Diez años de la visita de Juan Pablo II
El 21 de enero de 1998, Juan Pablo II comenzó la primera visita oficial a Cuba de un pontífice tras el triunfo de la revolución.
Para conmemorar el aniversario, el cardenal Tarcisio Bertone, el secretario de Estado del Vaticano, aterrizó el domingo en La Habana. El cardenal se desplazará hasta Santiago de Cuba para visitar el Santuario de la Caridad del Cobre, virgen mulata y patrona nacional, cuya imagen bendijo Juan Pablo II. El día 25 o 26, se reunirá con el presidente en funciones, Raúl Castro.Diez años después de la famosa frase papal de que "Cuba se abra al mundo y el mundo se abra a Cuba", la visita de Bertone pretende mejorar las históricamente tensas relaciones con el Gobierno cubano.

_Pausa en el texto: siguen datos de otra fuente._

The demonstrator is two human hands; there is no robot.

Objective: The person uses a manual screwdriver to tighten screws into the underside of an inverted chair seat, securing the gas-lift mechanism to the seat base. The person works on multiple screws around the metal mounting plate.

El sacerdote cubano Pedro Ángel Chasco, en declaraciones recientes, considera que después del fervor post papal, la afluencia de fieles a los templos católicos ha bajado: "Muchos se han decepcionado porque esperaban algo de nosotros que no nos toca: el cambio político". Según el último anuario pontificio, el número de bautizos cayó en Cuba un 12% en esta década.
La Iglesia cubana sostiene que 2007 fue el año en que se celebraron más procesiones y que algunos obispos pudieron hablar por la radio en Navidad y Semana Santa.